Plans to get tough on litter louts by increasing fines for a range of environmental offences are due to be discussed by Wyre Forest District Councillors next week.

Members of the Overview and Scrutiny Committee will examine proposals to review fixed penalty notice charges when they meet on Thursday 5 July, before a final decision is taken by Cabinet on Tuesday 17 July.

The proposals send a clear message out to people who discard litter in the street, fly-post or daub graffiti around the area,  that the council is serious about keeping the district clean and looking good. The new penalties are part of a multi-pronged approach that includes educating and encouraging members of the public to play their part. 

They would also bring the council’s approach into line with new Government guidance set out in its its National Litter Strategy for England.

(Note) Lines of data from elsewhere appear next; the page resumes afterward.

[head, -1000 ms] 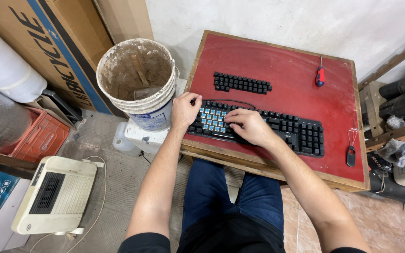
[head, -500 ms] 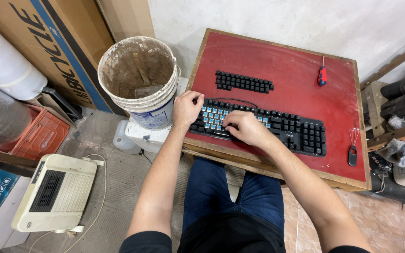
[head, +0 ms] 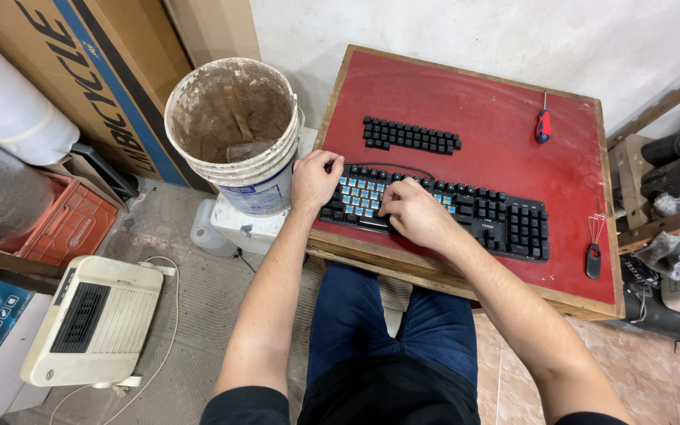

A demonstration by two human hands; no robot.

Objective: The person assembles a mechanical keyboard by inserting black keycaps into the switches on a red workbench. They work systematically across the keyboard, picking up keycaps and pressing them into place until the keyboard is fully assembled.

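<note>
On keyboard [head: 466,214], right hand [head: 415,212] farther left.

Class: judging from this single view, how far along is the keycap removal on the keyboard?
Done: loose keycaps lie in rows on the red board, and bare blue switches show. In hand: left hand steadies the keyboard; right hand works the switches. Left: the right-side keys remain capped.

Both hands rest on a black keyboard [head: 442,212] near the red table's [head: 497,126] front edge: left hand [head: 316,179] gripping its left end, right hand [head: 412,212] on bared switches.
</note>
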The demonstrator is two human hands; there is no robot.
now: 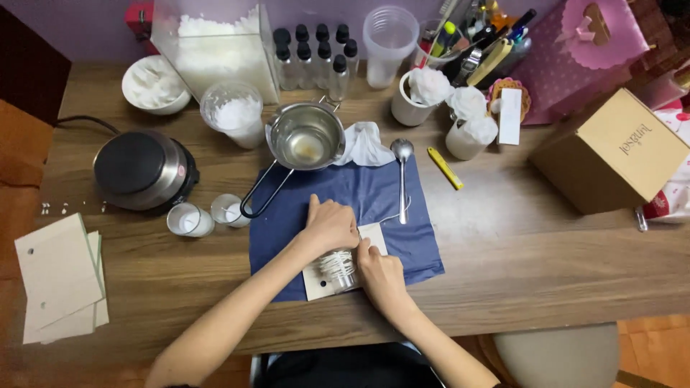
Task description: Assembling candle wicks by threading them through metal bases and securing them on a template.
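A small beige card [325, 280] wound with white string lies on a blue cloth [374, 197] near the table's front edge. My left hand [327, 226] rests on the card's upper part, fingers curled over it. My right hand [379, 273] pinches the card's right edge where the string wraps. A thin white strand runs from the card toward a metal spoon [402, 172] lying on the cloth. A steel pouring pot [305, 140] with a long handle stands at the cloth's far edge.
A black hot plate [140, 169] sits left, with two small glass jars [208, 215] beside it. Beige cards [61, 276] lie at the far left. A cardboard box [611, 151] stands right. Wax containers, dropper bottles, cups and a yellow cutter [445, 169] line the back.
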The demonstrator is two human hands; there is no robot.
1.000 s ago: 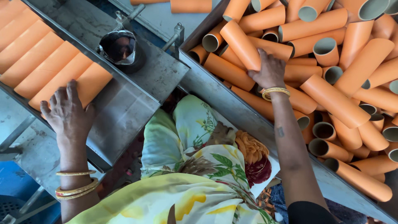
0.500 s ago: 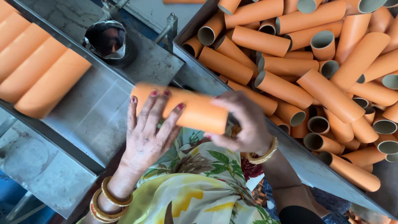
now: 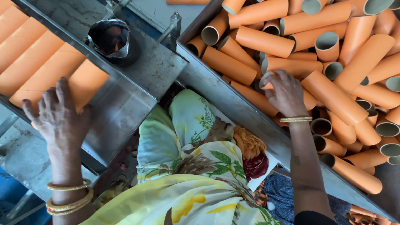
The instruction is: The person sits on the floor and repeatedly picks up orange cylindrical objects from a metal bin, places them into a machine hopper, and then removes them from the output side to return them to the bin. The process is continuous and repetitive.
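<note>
My left hand (image 3: 58, 118) lies flat with its fingers spread on the nearest orange cardboard tube (image 3: 89, 81), the last in a row of tubes (image 3: 33, 66) lying side by side on a metal tray (image 3: 125, 110). My right hand (image 3: 285, 93) is down in a metal bin (image 3: 233, 108) heaped with loose orange tubes (image 3: 333, 50). Its fingers curl over the end of one tube (image 3: 266, 80) near the bin's front wall. Both wrists wear gold bangles.
A dark round metal pot (image 3: 112, 39) stands on the tray's far end, beside an upright metal post (image 3: 175, 23). My lap, in floral yellow and green cloth (image 3: 196, 166), fills the gap between tray and bin. More tubes lie at bottom right (image 3: 366, 212).
The tube that both hands held over my lap now lies at the end of the row. My left hand went left with it; my right hand went back into the bin.
</note>
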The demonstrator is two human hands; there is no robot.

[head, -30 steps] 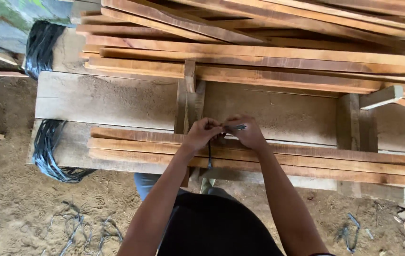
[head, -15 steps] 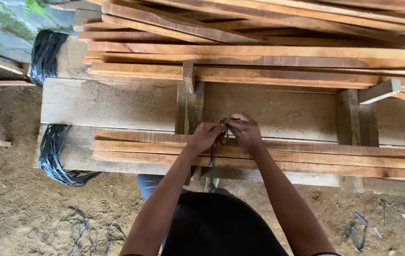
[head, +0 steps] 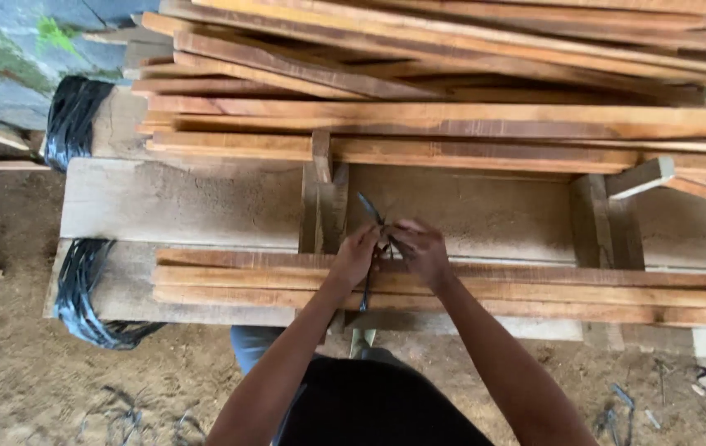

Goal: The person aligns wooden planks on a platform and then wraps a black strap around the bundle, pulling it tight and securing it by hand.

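Wooden slats (head: 468,285) lie bundled along the worktop's (head: 179,202) near edge. Over them, left hand (head: 357,254) and right hand (head: 420,250) meet, fingers pinched on a dark binding strap (head: 369,211) between them.

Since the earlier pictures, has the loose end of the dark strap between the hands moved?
Yes. The dark strap's end pointed sideways toward the right hand earlier; now it sticks up and away over the board, beside the upright wooden block, left hand near it.
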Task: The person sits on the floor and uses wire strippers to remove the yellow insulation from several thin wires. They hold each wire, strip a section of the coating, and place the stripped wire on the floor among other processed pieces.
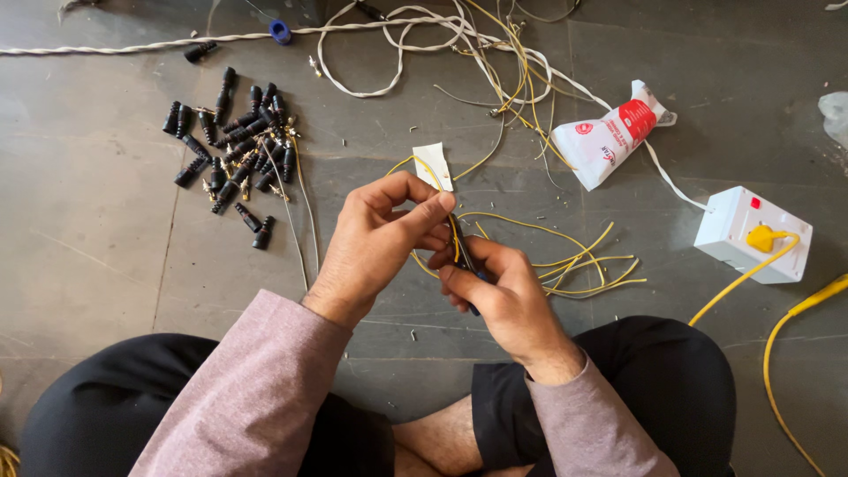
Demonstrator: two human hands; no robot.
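Left hand (375, 238) pinches yellow wire (548, 231); right hand (495, 291) grips, seemingly, a dark tool (465, 256).

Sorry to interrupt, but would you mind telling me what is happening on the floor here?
A person sits cross-legged on the floor. The left hand pinches a thin yellow wire, while the right hand holds a small dark tool against it. A pile of black connectors lies to the left, and a white socket box with a yellow plug sits to the right.
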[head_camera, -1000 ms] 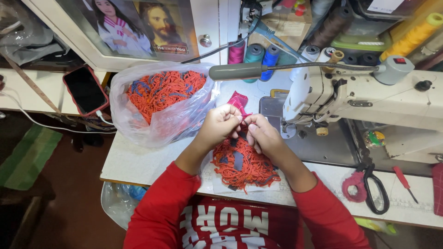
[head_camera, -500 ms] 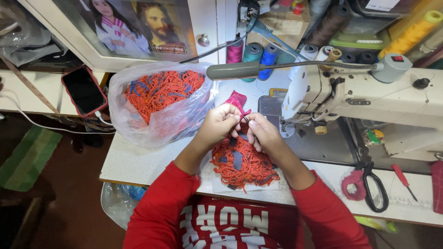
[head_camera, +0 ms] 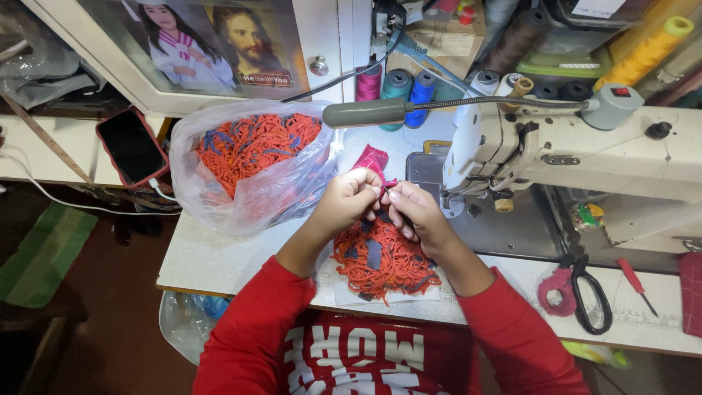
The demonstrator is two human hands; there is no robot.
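Across the right half of the scene stands a cream sewing machine (head_camera: 578, 157), the biggest thing on the white table (head_camera: 219, 260), with its grey lamp arm (head_camera: 369, 112) reaching left over the work. Left of the machine, a clear plastic bag (head_camera: 252, 164) lies open on its side, stuffed with tangled orange cords mixed with a few dark blue ones. Near the table's front edge, between the person's forearms, a smaller heap of the same orange cords (head_camera: 384, 263) rests on a pale sheet, with some dark blue strips lying in it. Just above that heap the two hands meet: the left hand (head_camera: 347, 205) and the right hand (head_camera: 413, 212) are both curled, fingertips pinched together on a small dark bit of cord or strip held between them, close to a folded pink cloth (head_camera: 374, 161). What exactly is pinched is too small to tell. Done well, this fine work would call for keeping the grip at the fingertips, holding the piece close over the heap so loose ends fall back onto it, and teasing one strand free without dragging the tangle. Far back stand spools of thread (head_camera: 398, 86); at the near right lie scissors (head_camera: 585, 292) with a pink handle and a red screwdriver (head_camera: 635, 284). A phone (head_camera: 131, 146) sits far left.
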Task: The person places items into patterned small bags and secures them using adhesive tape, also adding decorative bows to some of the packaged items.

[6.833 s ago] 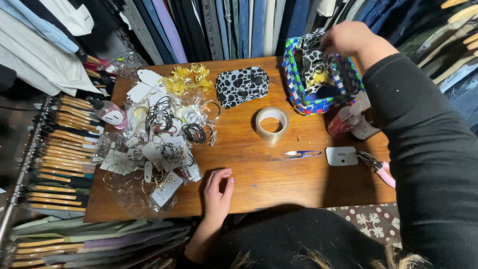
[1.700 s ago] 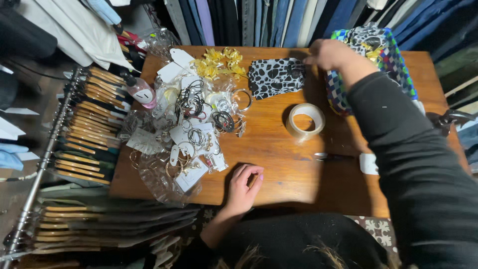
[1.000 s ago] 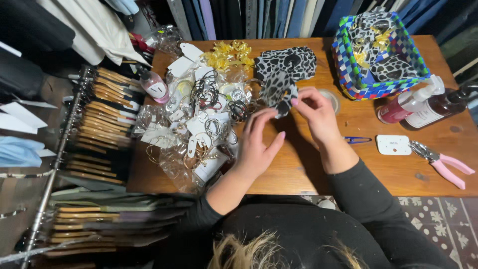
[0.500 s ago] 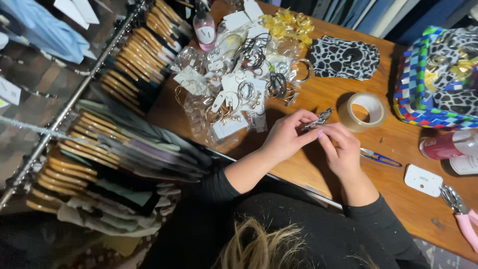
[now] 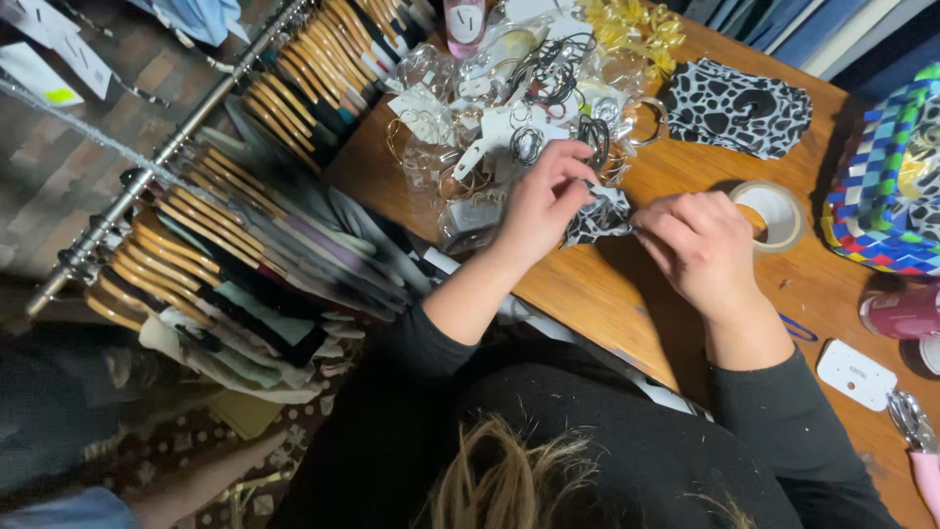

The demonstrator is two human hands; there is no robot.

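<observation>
Nearest, a white rectangular device (image 5: 857, 374) lies on the wooden table (image 5: 627, 294); above it the right hand (image 5: 697, 245) and left hand (image 5: 540, 204) meet, both pinching a small black-and-white spotted fabric piece (image 5: 597, 216) held just over the table; a roll of clear tape (image 5: 774, 214) sits just right of the hands; farther off lie a heap of bagged hoops and rings (image 5: 509, 108) and a larger spotted cloth (image 5: 739, 106).
</observation>
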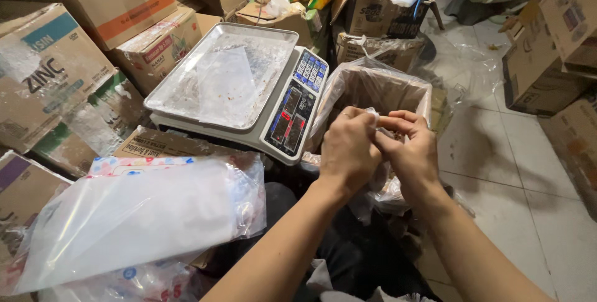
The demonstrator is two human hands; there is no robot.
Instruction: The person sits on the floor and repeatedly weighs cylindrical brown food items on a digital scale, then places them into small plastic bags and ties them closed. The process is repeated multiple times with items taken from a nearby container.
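The left hand (349,146) and right hand (407,146) meet fingertip to fingertip, both pinched narrow on the top of a small clear plastic bag (387,193) that hangs between and below them; something brown shows at its mouth. Just behind the hands stands a cardboard box lined with clear plastic (376,87). To the left sits a digital scale (292,106) with a metal tray (186,93) carrying a flat plastic sheet. Nearer, at lower left, lies a stack of large clear bags (134,215). Cardboard cartons (46,72) crowd the tiled floor (516,177).
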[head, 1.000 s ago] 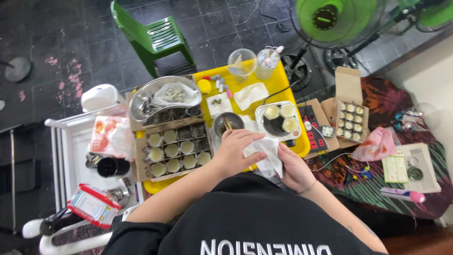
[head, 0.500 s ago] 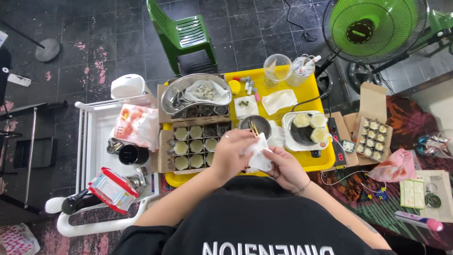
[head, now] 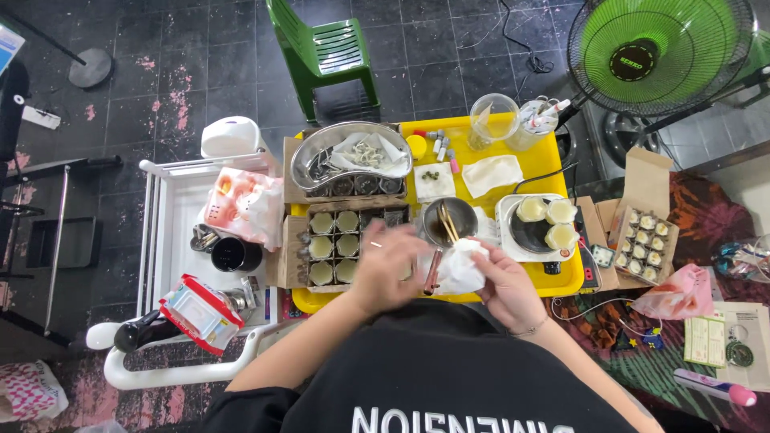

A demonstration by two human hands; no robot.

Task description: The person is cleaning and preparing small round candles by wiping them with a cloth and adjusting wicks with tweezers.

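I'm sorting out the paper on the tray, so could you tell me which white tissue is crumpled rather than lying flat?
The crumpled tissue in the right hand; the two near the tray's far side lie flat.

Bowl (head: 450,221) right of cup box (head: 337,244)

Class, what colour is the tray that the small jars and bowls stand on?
The tray is bright yellow, seen clearly in the head view.

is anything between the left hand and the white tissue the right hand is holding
Nothing visible blocks it. The right hand grips the crumpled white tissue over the near edge of the yellow tray. The left hand, motion-blurred, sits right beside it; only a thin reddish stick shows in the gap between them.
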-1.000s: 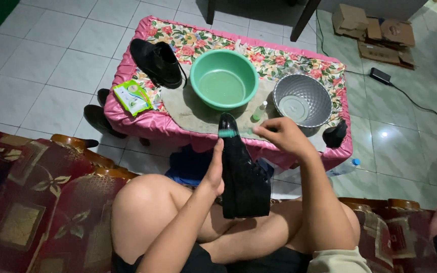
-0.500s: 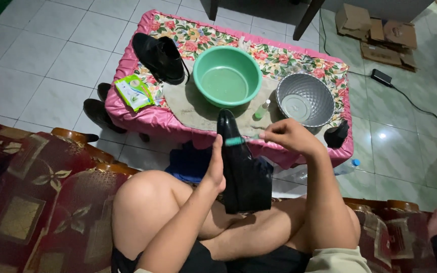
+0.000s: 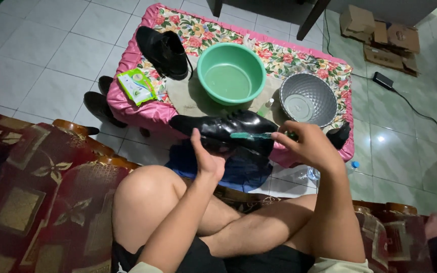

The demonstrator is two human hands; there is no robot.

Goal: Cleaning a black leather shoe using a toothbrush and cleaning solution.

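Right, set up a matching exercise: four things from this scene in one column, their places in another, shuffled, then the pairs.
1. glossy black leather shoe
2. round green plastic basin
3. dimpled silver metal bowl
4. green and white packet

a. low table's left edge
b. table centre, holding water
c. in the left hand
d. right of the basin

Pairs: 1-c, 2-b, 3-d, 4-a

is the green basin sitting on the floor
No, the green basin sits on the low table with the floral cloth, next to the silver bowl.
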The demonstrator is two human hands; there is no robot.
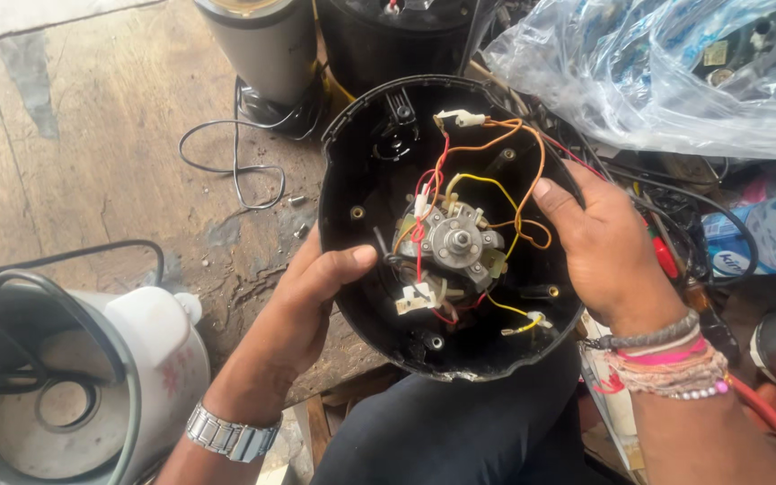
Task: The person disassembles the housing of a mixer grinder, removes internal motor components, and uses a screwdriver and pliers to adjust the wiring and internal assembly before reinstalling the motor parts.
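Note:
Both hands hold a black round appliance housing (352, 171), turned open side up over my lap. Inside it sits a small metal motor (455, 241) with red, yellow and orange wires (496, 148) and white connectors. My left hand (312, 296) grips the housing's left rim, its thumb lying over the edge toward the motor. On the right rim rests my right hand (599, 251), thumb reaching inward near the orange wires. A metal watch is on the left wrist, several bracelets on the right.
A white appliance base (150, 346) with a black cord stands at lower left on the worn wooden bench (101, 135). A steel jar (267, 40) and a black vessel (388, 36) stand behind. A clear plastic bag (666, 72) and tools lie right.

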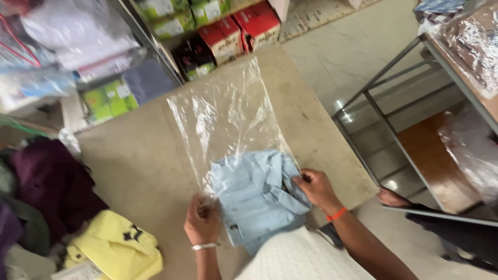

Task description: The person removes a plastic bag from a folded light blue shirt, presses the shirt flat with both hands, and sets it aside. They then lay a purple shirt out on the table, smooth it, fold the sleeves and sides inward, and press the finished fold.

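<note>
A clear plastic bag [228, 114] lies flat on the beige table [140, 155], its open end toward me. A folded light blue shirt [257, 194] sits partly inside the bag's mouth, its near end still outside. My left hand [202, 220], with a silver bangle, pinches the bag's near left edge beside the shirt. My right hand [317, 187], with an orange wrist thread, grips the shirt's right side at the bag's opening.
A yellow garment [116, 246] and dark purple clothes [46, 181] lie at the table's left. Red and green boxes [228, 31] fill shelves behind. A metal-framed table [415, 103] with plastic-wrapped goods stands at right. Another person's bare foot [394, 197] is on the floor.
</note>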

In April 2018 the Government increased the maximum level of fixed penalties that councils are able to impose for littering, the unauthorised distribution of free printed literature, graffiti and fly-posting from £80 to £150.

As a result Wyre Forest District Council has reviewed its fixed penalty notice charges and proposes increasing fines for littering, fly-posting and graffiti from £75 to £150, which would be reduced to £100 if paid promptly.  A full list of proposed charges for all environmental offences is available here.  

Cabinet Member for Operational Services Councillor Rebecca Vale said:

“We will continue to raise awareness about the environmental damage these offences can cause and the amount of money we spend cleaning up afterwards. This amounts to thousands of pounds each year that could be put to much better use.

“We need to make sure we keep pace with national thinking on this problem and impose fines on the small minority of people who are reluctant to change their behavior and show such disregard to their surroundings.                                                                             

“If we could eradicate environmental crime completely we would have no need to issue any fixed penalty notices.”